— What is expected —
Check each line below for the word "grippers". How many have it? Answer with the number only.

START Material provided

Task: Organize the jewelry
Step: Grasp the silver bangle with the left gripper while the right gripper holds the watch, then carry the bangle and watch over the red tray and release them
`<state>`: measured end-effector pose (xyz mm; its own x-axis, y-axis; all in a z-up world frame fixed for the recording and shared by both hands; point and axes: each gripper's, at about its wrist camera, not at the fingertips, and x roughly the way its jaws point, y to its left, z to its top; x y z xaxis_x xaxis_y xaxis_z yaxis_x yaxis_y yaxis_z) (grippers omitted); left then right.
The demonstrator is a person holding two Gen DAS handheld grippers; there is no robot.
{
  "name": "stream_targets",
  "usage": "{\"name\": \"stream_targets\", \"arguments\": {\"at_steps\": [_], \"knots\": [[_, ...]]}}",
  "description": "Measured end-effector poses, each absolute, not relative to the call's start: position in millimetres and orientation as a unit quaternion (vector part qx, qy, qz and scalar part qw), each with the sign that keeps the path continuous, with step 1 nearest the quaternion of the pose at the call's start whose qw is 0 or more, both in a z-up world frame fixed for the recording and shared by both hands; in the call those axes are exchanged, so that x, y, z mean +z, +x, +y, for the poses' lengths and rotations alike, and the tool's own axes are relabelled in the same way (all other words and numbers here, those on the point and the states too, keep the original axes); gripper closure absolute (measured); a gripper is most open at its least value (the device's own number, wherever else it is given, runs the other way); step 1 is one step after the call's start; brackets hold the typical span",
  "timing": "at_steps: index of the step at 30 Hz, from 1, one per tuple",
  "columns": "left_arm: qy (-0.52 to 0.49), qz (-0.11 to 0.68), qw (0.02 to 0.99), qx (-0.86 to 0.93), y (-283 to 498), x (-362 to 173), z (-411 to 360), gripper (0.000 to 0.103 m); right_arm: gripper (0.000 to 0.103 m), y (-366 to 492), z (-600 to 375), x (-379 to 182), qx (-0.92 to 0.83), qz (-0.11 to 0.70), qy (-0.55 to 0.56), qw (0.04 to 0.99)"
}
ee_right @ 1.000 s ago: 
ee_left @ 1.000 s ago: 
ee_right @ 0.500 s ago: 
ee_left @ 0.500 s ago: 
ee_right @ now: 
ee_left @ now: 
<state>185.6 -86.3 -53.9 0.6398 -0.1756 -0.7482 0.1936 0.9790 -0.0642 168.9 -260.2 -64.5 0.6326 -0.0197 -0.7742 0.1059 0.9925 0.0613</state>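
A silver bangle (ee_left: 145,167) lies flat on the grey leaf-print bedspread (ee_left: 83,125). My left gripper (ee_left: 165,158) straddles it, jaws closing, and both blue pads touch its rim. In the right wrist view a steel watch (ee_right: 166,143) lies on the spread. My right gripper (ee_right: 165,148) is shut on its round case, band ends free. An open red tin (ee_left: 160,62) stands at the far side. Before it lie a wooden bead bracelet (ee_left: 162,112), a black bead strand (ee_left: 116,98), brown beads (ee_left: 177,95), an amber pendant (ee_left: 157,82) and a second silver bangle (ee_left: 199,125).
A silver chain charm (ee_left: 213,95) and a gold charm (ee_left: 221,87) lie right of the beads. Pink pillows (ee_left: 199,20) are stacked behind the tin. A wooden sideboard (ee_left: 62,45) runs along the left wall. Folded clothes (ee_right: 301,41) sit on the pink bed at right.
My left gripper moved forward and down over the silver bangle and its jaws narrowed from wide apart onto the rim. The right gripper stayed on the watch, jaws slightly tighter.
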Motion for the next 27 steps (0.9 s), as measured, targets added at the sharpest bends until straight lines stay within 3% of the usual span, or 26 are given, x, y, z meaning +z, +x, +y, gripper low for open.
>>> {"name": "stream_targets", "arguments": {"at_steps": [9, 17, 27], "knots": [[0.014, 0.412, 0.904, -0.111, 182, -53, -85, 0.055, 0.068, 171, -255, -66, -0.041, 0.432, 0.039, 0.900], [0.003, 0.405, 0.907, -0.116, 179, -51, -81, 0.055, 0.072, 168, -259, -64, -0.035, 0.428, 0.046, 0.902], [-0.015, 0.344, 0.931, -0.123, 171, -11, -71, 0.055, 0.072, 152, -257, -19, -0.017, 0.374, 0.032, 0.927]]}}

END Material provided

— Expected answer —
2